Micromolar concentrations of beta-amyloid (25-35) or substance P stimulated [H-3]MK-801 binding in the presence of low concentrations of glutamate (1 muM) and glycine (0.02 muM). Unlike polyamines spermine and spermidine, neither beta-amyloid (25-35) nor substance P increased [H-3]MK-801 binding in the presence of maximally stimulating concentrations of glutamate and glycine. 5,7-Dichlorokynurenic acid, CGS-19755, and arcaine completely inhibited the stimulated [H-3]MK-801 binding, there was an apparent decreased potency of the [H-3]MK-801 binding inhibition curve for 5,7-dichlorokynurenic acid, but not CGS-19755 or arcaine, in the presence of either beta-amyloid (25-35) or substance P. The compounds do not appear to act through the strychnine-insensitive glycine binding site because neither beta-amyloid (25-35) nor substance P displaced [H-3]glycine binding.
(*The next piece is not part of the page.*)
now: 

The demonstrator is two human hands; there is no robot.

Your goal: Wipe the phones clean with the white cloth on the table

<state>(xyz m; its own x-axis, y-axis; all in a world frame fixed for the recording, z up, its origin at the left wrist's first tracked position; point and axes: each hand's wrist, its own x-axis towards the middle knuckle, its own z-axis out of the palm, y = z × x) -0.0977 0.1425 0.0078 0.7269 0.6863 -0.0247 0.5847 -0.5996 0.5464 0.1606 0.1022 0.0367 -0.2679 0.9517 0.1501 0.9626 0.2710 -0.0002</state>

Full-length beta-amyloid (1-40), up to 10 muM, did not stimulate [H-3]MK-801 binding. Concentrations > 10 muM could not be tested because they formed large aggregate precipitates in the assay. The data indicate that beta-amyloid (25-35) or substance P does not stimulate [H-3]MK-801 binding at either the N-methyl-D-aspartate, glycine, or polyamine binding sites. Furthermore, the nonpeptide substance P receptor (NK1) antagonist, CP-96,345, did not block beta-amyloid (25-35)- or substance P-stimulated [H-3]MK-801 binding. Therefore, the effect is not due to an interaction between the substance P receptors and the N-methyl-D-aspartate receptor-operated ionophore. Finally, if these observations can be verified using single-channel recording techniques, they may have implications in the pattern of selective neuronal loss observed in patients with neurodegenerative processes such as Alzheimer's, Parkinson's, and Huntington's diseases.